ACTIVITY
Please return the lines of the data that contain "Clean".

PROVIDED DATA
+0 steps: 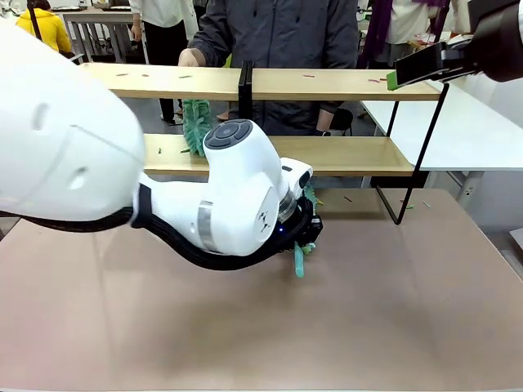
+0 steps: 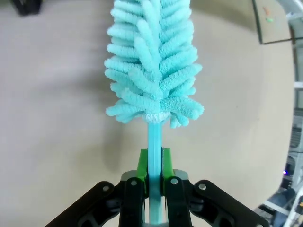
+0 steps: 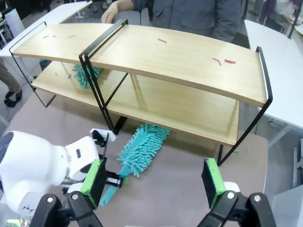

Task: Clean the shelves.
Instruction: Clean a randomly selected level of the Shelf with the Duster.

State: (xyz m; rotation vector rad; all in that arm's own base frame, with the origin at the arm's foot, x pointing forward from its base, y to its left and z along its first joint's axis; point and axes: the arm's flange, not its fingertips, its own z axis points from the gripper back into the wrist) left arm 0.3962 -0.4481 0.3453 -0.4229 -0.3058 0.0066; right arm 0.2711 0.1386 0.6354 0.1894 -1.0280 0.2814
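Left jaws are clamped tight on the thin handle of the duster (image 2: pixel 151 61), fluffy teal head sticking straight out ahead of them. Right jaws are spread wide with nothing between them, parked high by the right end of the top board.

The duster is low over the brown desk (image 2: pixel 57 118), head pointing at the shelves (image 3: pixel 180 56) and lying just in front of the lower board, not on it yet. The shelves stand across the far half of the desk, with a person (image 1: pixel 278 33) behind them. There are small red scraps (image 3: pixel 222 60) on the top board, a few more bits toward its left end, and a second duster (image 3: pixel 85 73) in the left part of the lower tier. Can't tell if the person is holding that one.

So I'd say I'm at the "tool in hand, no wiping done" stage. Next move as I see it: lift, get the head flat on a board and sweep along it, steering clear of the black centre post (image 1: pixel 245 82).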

TASK SOLUTION
Task: Clean the shelves.
Instruction: Clean a randomly selected level of the Shelf with the Duster.

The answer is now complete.